What lines in the data hold the string "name"? Show them.

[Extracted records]
++++++++

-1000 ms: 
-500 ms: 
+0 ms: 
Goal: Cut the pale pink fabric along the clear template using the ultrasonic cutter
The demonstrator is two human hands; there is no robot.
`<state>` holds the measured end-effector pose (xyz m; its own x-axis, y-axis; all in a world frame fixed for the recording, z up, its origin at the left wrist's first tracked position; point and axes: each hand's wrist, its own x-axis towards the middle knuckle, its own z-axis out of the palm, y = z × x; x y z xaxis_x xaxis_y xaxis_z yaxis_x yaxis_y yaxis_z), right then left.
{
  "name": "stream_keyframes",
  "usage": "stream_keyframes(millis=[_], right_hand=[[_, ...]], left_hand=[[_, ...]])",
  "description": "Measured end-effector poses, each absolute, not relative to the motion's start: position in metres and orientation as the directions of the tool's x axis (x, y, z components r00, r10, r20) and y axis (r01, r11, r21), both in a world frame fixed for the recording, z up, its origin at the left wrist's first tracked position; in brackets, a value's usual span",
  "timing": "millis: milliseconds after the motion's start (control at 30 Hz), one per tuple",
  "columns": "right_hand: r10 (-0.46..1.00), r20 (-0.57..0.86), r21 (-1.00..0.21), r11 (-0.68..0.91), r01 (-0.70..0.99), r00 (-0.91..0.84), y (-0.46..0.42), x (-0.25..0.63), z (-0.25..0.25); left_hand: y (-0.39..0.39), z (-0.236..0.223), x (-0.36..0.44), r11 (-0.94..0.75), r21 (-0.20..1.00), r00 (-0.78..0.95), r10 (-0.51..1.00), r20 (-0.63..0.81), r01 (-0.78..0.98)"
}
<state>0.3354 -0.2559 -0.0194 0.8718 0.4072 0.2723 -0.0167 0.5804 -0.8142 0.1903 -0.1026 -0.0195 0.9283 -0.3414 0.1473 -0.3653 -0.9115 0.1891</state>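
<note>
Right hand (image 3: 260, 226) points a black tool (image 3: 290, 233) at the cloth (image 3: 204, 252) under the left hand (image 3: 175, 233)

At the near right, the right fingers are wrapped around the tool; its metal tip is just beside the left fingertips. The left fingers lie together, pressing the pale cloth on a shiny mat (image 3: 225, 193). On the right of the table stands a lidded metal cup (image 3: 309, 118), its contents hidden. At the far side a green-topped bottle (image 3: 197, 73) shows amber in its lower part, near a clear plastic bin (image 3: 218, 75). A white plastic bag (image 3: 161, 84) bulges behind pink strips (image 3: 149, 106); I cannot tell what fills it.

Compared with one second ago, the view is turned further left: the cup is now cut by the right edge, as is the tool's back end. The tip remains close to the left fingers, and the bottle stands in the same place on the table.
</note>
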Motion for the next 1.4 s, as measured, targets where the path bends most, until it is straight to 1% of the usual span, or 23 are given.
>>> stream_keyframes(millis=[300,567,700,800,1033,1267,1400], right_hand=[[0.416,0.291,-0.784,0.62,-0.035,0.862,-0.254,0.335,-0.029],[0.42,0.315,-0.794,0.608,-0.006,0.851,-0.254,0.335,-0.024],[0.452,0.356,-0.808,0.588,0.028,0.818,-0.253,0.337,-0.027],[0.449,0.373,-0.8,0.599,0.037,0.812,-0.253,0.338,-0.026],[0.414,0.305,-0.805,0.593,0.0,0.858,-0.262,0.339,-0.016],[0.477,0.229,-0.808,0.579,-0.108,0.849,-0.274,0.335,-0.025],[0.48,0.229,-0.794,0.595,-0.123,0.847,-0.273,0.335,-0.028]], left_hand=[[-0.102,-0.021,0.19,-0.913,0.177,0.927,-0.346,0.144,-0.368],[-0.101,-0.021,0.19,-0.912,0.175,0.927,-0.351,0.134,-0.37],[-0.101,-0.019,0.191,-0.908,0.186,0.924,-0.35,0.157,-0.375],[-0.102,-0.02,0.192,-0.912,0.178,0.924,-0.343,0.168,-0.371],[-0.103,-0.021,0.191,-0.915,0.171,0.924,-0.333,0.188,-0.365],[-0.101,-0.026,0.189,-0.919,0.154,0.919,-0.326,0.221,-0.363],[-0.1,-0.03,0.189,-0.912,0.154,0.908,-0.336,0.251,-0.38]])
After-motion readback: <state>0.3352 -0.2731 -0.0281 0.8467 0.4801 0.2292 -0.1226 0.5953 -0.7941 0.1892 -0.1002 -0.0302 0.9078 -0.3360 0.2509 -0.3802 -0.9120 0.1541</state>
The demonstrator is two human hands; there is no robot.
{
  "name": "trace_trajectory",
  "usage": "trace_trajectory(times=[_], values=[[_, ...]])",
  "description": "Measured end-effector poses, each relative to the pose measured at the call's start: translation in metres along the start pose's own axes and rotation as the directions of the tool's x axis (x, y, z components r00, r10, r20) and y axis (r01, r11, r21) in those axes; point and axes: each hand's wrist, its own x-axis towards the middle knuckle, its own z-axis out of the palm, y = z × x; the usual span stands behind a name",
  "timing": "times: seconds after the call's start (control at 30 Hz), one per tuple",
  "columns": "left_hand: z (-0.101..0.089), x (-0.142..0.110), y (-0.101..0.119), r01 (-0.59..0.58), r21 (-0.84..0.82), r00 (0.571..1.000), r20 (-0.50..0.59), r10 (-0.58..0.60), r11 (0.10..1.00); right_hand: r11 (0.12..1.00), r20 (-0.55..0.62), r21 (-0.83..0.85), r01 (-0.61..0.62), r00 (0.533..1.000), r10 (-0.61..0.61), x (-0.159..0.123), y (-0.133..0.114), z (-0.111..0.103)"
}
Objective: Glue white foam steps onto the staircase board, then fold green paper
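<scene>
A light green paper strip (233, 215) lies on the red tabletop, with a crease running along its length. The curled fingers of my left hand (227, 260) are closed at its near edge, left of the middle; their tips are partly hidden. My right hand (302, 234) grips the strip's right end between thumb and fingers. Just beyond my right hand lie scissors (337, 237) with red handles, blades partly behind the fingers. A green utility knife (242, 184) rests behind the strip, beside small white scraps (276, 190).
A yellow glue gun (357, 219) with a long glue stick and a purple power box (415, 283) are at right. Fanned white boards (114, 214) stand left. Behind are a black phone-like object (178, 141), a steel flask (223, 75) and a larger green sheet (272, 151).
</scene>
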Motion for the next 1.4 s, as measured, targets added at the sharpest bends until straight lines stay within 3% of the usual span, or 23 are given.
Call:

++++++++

### Solution for this problem:
  "name": "stream_keyframes",
  "name": "trace_trajectory",
  "description": "Measured end-effector poses, each relative to the pose measured at the call's start: translation in metres along the start pose's own axes and rotation as the directions of the tool's x axis (x, y, z components r00, r10, r20) and y axis (r01, r11, r21) in those axes; point and axes: each hand's wrist, its own x-axis towards the middle knuckle, its own z-axis out of the palm, y = z × x; the usual span stands behind a name",

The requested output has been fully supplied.